PROBLEM TO WORK ON
Look below for the line holding "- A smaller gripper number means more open" and the line holding "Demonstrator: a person". Transcribe exactly those lines and all lines between them, nothing more.

DATA
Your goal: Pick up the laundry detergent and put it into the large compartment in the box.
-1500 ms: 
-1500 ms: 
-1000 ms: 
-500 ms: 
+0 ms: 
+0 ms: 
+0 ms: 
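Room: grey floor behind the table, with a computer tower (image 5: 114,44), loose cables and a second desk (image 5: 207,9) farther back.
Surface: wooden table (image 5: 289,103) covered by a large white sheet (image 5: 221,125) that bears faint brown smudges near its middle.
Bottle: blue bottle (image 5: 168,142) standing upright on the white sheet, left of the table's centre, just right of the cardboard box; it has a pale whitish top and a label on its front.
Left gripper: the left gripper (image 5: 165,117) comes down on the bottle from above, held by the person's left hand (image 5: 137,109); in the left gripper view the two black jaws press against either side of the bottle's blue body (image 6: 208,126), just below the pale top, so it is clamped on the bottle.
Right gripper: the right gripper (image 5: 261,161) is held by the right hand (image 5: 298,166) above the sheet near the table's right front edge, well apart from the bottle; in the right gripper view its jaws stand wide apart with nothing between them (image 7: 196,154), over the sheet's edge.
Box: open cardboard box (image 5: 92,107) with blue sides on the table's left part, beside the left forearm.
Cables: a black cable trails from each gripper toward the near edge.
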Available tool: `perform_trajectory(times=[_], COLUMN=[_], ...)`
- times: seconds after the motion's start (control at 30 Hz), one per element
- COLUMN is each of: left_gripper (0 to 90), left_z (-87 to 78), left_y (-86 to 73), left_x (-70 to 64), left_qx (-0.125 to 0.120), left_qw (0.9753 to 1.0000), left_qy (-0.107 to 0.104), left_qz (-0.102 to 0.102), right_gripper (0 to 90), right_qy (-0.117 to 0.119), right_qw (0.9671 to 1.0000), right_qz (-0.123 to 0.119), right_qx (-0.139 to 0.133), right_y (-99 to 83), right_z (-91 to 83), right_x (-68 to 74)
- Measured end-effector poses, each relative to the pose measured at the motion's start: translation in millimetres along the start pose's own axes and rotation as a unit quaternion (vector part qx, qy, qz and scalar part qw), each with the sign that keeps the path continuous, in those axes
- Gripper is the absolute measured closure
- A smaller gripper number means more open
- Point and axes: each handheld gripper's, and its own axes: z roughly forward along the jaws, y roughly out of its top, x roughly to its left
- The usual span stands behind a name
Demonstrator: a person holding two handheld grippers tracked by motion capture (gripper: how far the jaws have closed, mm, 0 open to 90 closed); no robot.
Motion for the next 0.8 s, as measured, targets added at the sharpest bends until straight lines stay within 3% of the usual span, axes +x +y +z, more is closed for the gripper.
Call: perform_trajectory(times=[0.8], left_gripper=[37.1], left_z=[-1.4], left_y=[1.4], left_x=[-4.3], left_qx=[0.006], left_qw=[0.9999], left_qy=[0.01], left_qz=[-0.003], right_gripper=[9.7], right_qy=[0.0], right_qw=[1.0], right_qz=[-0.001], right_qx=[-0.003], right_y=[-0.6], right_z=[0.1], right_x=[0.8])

RESPONSE AREA
- A smaller gripper number means more open
- Point and axes: each handheld gripper's, and its own axes: z roughly forward along the jaws, y roughly out of its top, x roughly to its left
- The usual span stands behind a name
Demonstrator: a person holding two handheld grippers tracked by motion capture (gripper: how far the jaws have closed, mm, 0 open to 90 closed); no robot.

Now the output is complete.